(Stored data Opens)

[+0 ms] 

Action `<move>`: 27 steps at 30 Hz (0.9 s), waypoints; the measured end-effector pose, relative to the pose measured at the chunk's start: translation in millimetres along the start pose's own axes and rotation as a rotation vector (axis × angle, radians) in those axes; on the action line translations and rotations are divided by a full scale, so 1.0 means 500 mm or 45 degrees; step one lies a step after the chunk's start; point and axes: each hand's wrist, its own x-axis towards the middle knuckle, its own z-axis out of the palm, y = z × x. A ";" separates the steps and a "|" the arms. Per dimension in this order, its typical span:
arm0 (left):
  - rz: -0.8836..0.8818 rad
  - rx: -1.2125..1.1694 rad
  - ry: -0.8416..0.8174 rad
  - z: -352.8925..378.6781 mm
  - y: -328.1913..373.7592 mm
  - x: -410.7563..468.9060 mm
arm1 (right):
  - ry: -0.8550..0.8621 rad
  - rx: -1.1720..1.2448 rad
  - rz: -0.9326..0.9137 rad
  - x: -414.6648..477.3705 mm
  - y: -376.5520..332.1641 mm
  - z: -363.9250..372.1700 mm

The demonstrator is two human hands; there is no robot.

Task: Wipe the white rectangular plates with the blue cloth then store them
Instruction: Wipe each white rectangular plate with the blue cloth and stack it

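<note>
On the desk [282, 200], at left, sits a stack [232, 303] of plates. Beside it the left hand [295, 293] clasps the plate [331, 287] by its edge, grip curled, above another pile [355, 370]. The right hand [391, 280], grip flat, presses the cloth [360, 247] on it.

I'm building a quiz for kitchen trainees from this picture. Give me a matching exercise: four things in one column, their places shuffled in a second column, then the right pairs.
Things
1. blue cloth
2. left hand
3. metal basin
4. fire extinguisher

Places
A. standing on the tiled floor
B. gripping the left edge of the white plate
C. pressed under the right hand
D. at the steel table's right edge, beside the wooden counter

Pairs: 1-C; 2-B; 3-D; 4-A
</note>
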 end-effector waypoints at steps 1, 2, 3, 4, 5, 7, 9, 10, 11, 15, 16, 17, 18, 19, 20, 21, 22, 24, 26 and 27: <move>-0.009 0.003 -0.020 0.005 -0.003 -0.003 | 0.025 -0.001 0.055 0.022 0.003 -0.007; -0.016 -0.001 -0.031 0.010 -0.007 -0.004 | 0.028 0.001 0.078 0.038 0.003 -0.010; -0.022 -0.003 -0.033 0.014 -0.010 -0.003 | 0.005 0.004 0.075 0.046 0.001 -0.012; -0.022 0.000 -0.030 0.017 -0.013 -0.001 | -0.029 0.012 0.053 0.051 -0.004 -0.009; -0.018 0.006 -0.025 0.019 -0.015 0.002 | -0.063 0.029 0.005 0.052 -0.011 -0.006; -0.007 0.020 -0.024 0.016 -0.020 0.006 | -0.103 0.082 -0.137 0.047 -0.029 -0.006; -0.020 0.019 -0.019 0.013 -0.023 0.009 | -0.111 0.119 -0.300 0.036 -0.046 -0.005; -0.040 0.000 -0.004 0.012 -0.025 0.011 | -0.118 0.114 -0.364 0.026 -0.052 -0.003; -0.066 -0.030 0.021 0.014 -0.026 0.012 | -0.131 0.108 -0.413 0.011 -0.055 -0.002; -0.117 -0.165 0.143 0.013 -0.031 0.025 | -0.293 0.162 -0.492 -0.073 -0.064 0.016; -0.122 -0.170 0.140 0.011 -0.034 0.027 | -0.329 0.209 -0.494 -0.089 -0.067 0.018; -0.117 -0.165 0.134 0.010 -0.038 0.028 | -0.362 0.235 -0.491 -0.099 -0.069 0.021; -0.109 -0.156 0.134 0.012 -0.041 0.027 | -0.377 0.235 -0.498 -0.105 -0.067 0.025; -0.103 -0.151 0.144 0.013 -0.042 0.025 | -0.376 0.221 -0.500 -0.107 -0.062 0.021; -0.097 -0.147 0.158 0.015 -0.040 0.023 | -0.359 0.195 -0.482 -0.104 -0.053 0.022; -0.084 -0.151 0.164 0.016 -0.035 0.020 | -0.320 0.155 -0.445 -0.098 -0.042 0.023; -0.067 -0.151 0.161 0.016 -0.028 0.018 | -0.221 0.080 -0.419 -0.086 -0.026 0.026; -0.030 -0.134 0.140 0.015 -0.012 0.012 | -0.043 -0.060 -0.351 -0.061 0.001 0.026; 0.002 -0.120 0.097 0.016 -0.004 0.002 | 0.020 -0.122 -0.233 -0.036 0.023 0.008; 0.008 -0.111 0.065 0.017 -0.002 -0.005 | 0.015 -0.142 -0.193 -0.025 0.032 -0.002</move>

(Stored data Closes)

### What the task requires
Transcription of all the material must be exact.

### Exercise response
[+0 ms] 

Action `<move>`: 27 steps at 30 Hz (0.9 s), waypoints; the measured end-effector pose, relative to the pose measured at the chunk's start: translation in millimetres along the start pose's own axes and rotation as a rotation vector (axis × angle, radians) in those axes; on the action line translations and rotations are divided by a full scale, so 1.0 means 500 mm or 45 degrees; step one lies a step after the chunk's start; point and axes: each hand's wrist, its own x-axis towards the middle knuckle, its own z-axis out of the palm, y = z × x. A ";" separates the steps and a "|" the arms. Per dimension in this order, its typical span:
arm0 (left):
  - rz: -0.8836..0.8818 rad
  - rx: -1.2125..1.1694 rad
  - ry: -0.8416..0.8174 rad
  - z: -352.8925..378.6781 mm
  - y: -328.1913..373.7592 mm
  - x: -410.7563..468.9060 mm
arm1 (right):
  - ry: -0.8550..0.8621 rad
  - rx: -1.1720..1.2448 rad
  - rz: -0.9326..0.9137 rad
  - x: -414.6648..477.3705 mm
  - y: -376.5520..332.1641 mm
  - z: -363.9250..372.1700 mm

The demonstrator is two human hands; there is no robot.

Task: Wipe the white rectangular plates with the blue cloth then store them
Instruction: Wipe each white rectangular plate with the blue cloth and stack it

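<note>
On the desk [282, 200], at left, sits a stack [232, 303] of plates. Beside it the left hand [295, 293] clasps the plate [331, 287] by its edge, grip curled, above another pile [355, 370]. The right hand [391, 280], grip flat, presses the cloth [360, 247] on it.

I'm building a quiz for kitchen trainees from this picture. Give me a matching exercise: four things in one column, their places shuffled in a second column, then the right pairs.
Things
1. blue cloth
2. left hand
3. metal basin
4. fire extinguisher

Places
A. standing on the tiled floor
B. gripping the left edge of the white plate
C. pressed under the right hand
D. at the steel table's right edge, beside the wooden counter

Pairs: 1-C; 2-B; 3-D; 4-A
</note>
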 end-effector waypoints at steps 1, 2, 3, 4, 5, 7, 9, 10, 11, 15, 16, 17, 18, 19, 20, 21, 22, 24, 26 and 27: <move>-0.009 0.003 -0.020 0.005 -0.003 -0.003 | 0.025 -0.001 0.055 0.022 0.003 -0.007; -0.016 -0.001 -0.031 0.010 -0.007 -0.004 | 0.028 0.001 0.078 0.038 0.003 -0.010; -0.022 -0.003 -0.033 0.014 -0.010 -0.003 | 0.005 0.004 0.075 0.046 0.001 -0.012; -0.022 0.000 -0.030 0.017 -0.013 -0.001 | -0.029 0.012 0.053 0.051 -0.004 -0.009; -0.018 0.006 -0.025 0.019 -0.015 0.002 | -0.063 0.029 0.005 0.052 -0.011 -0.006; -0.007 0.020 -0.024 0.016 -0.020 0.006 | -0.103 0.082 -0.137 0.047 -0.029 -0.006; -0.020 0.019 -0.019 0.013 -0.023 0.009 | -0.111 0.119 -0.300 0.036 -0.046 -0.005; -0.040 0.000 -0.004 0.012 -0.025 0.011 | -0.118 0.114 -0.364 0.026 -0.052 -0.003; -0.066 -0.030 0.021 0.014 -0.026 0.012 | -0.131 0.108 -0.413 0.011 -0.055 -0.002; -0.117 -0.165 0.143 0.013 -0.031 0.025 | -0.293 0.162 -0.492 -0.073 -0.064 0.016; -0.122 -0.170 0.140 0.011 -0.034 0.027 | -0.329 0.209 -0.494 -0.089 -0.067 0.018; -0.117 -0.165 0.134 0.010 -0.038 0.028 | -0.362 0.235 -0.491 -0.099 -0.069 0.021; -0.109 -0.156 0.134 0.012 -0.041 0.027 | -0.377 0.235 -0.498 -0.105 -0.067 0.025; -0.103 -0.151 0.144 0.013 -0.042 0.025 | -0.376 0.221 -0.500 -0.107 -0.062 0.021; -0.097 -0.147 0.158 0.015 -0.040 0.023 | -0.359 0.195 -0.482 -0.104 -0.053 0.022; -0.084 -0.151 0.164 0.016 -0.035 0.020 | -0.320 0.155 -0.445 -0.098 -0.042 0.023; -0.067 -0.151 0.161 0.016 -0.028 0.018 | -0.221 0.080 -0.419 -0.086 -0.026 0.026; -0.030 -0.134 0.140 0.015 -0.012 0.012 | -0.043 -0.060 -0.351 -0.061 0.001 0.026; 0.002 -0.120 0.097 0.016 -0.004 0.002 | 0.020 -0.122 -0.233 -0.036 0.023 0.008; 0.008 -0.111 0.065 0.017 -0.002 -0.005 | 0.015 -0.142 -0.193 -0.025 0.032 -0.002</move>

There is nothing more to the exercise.